Problem requirements: Of all the lines below, output only those starting at the one with "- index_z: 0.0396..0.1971" and ending at the one with "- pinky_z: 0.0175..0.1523", both ends included, exactly as written.

========================

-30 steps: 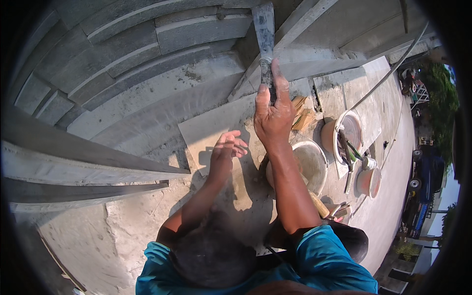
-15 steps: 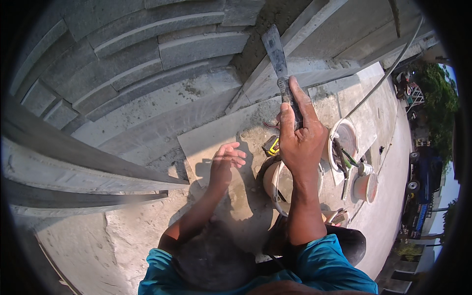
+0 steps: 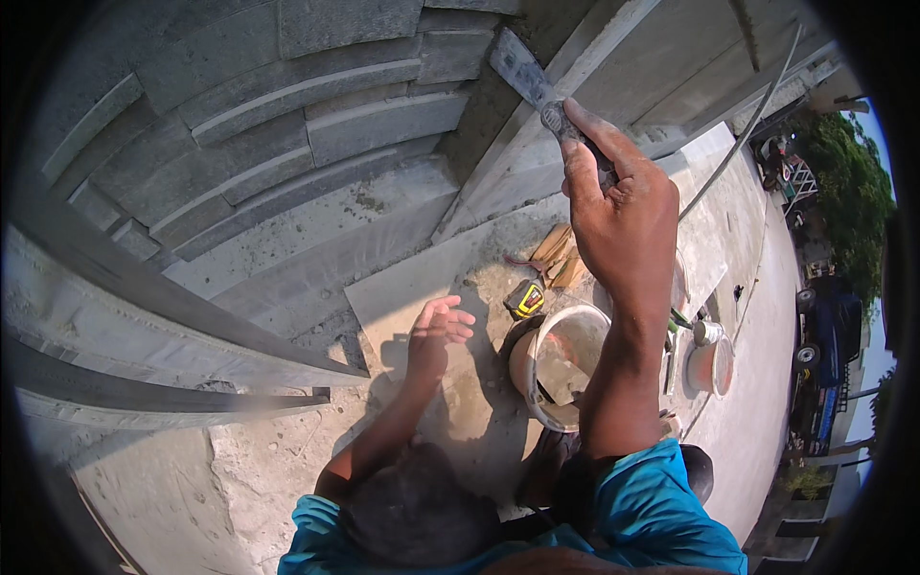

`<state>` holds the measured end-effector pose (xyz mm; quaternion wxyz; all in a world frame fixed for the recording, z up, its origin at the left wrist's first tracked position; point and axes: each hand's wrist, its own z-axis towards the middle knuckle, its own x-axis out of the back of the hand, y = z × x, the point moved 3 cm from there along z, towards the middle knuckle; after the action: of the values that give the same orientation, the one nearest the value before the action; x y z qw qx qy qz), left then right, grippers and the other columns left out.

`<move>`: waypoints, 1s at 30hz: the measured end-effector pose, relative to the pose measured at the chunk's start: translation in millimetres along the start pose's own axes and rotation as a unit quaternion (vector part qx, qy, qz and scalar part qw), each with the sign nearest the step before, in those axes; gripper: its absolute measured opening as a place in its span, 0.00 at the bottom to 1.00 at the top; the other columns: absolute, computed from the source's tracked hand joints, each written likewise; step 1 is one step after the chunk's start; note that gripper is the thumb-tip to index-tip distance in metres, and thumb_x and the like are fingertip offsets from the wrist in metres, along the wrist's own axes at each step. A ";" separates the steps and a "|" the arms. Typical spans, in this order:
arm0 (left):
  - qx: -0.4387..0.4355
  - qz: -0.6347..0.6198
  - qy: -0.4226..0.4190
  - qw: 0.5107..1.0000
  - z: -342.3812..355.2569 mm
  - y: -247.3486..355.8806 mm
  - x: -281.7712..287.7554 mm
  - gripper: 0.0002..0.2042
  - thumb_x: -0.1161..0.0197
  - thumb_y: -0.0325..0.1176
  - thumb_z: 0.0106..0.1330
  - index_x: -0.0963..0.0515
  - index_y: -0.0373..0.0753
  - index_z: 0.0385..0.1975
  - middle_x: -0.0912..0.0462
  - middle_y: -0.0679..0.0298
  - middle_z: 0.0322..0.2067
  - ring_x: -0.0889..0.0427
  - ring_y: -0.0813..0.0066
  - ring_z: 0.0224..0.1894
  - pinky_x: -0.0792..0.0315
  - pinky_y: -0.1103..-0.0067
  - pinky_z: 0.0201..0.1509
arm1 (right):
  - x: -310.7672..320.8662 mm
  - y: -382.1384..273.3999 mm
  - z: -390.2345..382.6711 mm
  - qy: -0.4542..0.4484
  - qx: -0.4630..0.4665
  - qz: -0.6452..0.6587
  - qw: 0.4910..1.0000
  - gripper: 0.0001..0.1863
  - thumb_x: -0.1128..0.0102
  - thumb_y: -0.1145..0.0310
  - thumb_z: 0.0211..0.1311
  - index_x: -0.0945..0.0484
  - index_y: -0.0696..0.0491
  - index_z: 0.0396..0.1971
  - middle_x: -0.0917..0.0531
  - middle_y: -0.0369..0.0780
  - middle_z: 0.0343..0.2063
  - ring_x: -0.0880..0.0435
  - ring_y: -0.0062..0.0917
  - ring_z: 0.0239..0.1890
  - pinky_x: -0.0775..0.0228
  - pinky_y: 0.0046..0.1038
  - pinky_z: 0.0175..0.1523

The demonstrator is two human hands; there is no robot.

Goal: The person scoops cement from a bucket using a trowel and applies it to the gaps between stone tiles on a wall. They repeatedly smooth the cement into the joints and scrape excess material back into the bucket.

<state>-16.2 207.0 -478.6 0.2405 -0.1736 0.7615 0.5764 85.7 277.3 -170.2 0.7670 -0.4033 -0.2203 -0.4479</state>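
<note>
My right hand (image 3: pixel 623 196) is closed round the handle of a putty knife (image 3: pixel 522 69), thumb and forefinger lying along it. The flat grey blade points up and left, by the bare cement strip (image 3: pixel 494 101) between the stone cladding (image 3: pixel 383 125) and a pale upright edge (image 3: pixel 613 38). I cannot tell whether the blade touches the wall. My left hand (image 3: pixel 439 335) hangs over the floor with its fingers loosely apart and nothing in it. Below my right forearm stands a bucket (image 3: pixel 541 374) with some grey material and a flat piece inside.
A black and yellow tape measure (image 3: pixel 524 299) lies beside wood pieces (image 3: pixel 561 254). A smaller tub (image 3: pixel 711 366) stands further right. Long pale panels (image 3: pixel 172 316) jut in from the left. A thin cable (image 3: pixel 743 134) slants across the upper right. A dark vehicle (image 3: pixel 826 335) is parked far right.
My right hand has moved up and right, and the putty knife has tilted further left, its blade nearer the stone cladding. More of the bucket and the wood pieces now show. My left hand has barely moved.
</note>
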 end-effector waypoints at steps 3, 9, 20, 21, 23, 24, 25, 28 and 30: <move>0.023 -0.002 0.008 1.000 -3.2 0.2 -3.1 0.24 0.52 0.50 0.79 0.28 0.33 0.57 0.15 0.59 0.39 0.18 0.76 0.35 0.26 0.80 0.43 | 15.1 -8.4 3.9 -0.025 -0.030 -0.016 0.999 0.17 0.39 0.69 0.70 0.17 0.55 0.55 0.13 0.41 0.31 0.19 0.16 0.27 0.26 0.21 0.36; 0.005 0.000 0.005 1.000 -4.1 5.7 -7.2 0.24 0.53 0.51 0.79 0.28 0.33 0.57 0.15 0.59 0.38 0.18 0.75 0.35 0.26 0.79 0.44 | 14.5 -11.8 13.8 -0.013 0.001 -0.053 0.999 0.16 0.40 0.68 0.70 0.17 0.56 0.55 0.16 0.39 0.26 0.20 0.16 0.24 0.26 0.22 0.34; 0.007 0.003 -0.014 1.000 -10.2 6.0 -9.1 0.23 0.55 0.49 0.80 0.29 0.33 0.58 0.16 0.60 0.39 0.19 0.76 0.37 0.26 0.79 0.45 | 26.6 -18.2 20.9 -0.025 0.008 -0.045 0.999 0.16 0.40 0.68 0.70 0.17 0.55 0.54 0.16 0.38 0.27 0.20 0.16 0.26 0.27 0.21 0.33; 0.009 -0.002 -0.018 1.000 -10.1 4.8 -9.5 0.24 0.55 0.50 0.80 0.30 0.33 0.58 0.17 0.60 0.39 0.20 0.76 0.37 0.26 0.79 0.45 | 35.5 -21.6 11.7 -0.020 0.005 -0.029 0.999 0.16 0.40 0.68 0.70 0.17 0.55 0.54 0.16 0.38 0.28 0.20 0.16 0.26 0.27 0.21 0.33; 0.005 0.002 -0.020 1.000 -6.5 6.0 -9.0 0.24 0.55 0.50 0.80 0.30 0.33 0.58 0.17 0.60 0.39 0.20 0.76 0.37 0.26 0.79 0.45 | 43.0 -25.4 9.9 -0.003 0.008 -0.006 1.000 0.16 0.40 0.68 0.71 0.17 0.55 0.54 0.15 0.38 0.30 0.20 0.17 0.27 0.27 0.21 0.34; 0.010 0.003 -0.025 1.000 -8.1 4.5 -11.2 0.24 0.55 0.50 0.80 0.30 0.33 0.57 0.17 0.60 0.39 0.20 0.76 0.37 0.26 0.79 0.45 | 46.9 -25.3 9.2 0.008 0.007 -0.006 1.000 0.16 0.40 0.67 0.71 0.17 0.54 0.55 0.15 0.39 0.31 0.20 0.17 0.27 0.28 0.21 0.35; 0.011 0.001 -0.025 1.000 -9.4 4.1 -12.7 0.24 0.55 0.50 0.80 0.30 0.33 0.57 0.17 0.60 0.38 0.20 0.76 0.37 0.26 0.79 0.45 | 49.3 -25.4 8.6 0.020 0.007 -0.005 1.000 0.16 0.40 0.67 0.71 0.17 0.54 0.55 0.14 0.39 0.32 0.20 0.17 0.27 0.28 0.21 0.35; 0.009 -0.007 -0.028 1.000 -10.1 5.7 -17.7 0.23 0.55 0.48 0.81 0.29 0.34 0.57 0.17 0.60 0.38 0.19 0.76 0.37 0.26 0.79 0.46 | 36.3 -26.2 18.7 0.025 0.021 -0.064 0.997 0.16 0.40 0.66 0.71 0.17 0.54 0.55 0.13 0.41 0.33 0.19 0.18 0.28 0.26 0.22 0.38; 0.000 -0.010 -0.031 0.999 -10.1 7.4 -16.9 0.21 0.56 0.46 0.81 0.28 0.34 0.57 0.15 0.60 0.39 0.19 0.76 0.37 0.26 0.79 0.46 | 31.6 -25.9 22.0 0.033 0.034 -0.094 0.994 0.16 0.39 0.65 0.70 0.17 0.53 0.54 0.13 0.42 0.32 0.18 0.19 0.29 0.25 0.24 0.40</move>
<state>-7.9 199.1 -461.0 0.2698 -0.1631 0.7519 0.5790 79.7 272.1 -124.5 0.7416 -0.3393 -0.2465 -0.5236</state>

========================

Answer for the task:
  - index_z: 0.0396..0.1971
  - middle_x: -0.0917..0.0531
  - middle_y: -0.0369..0.0780
  - middle_z: 0.0343..0.2063
  - ring_x: -0.0880..0.0435
  - ring_y: -0.0062..0.0917
  - ring_z: 0.0239..0.1890
  - pinky_x: -0.0775..0.0228
  - pinky_y: 0.0046..0.1038
  - pinky_z: 0.0175..0.1523

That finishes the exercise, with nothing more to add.